◆ What is required: Your task is to transcribe the data exactly while omitting each picture.

◆ Supplied material:
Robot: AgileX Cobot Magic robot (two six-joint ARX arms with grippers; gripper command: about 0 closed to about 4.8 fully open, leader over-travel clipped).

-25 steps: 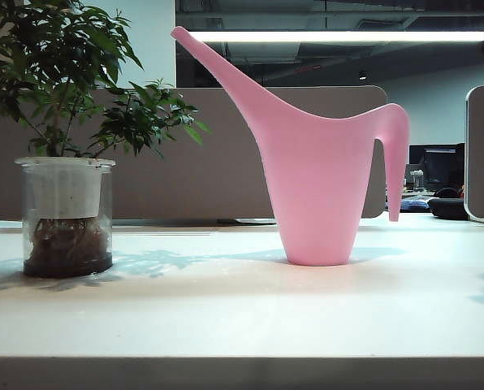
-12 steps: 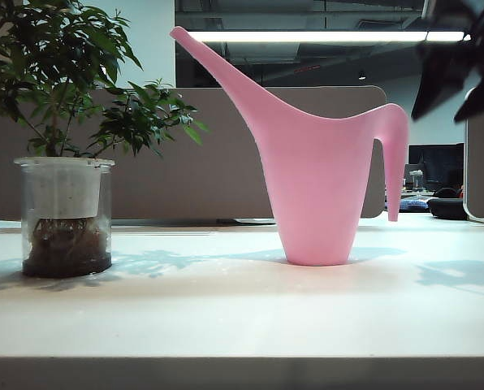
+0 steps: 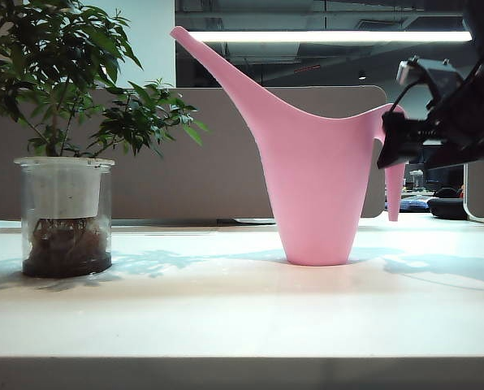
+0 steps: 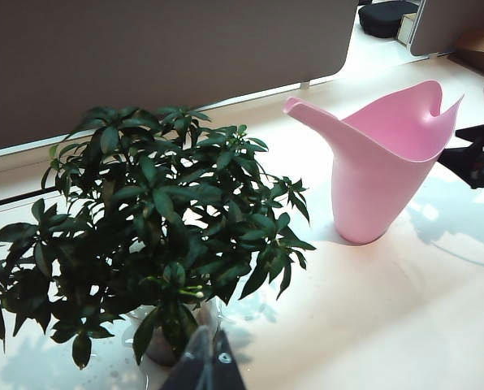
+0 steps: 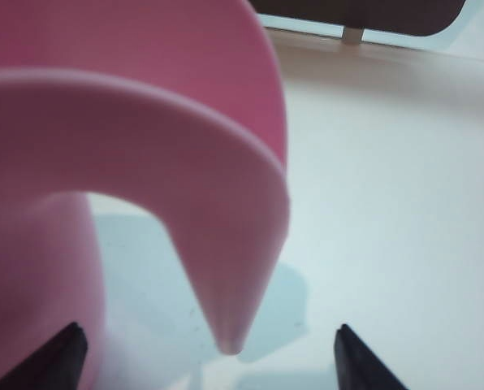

◆ Output of the task:
Robot: AgileX Cobot Magic robot (two six-joint ARX arms with grippers; gripper command: about 0 closed to about 4.8 fully open, leader over-travel clipped).

-25 steps: 
-12 steps: 
+0 steps: 
+0 steps: 
+0 steps: 

Nothing more remains to be done for this exercise.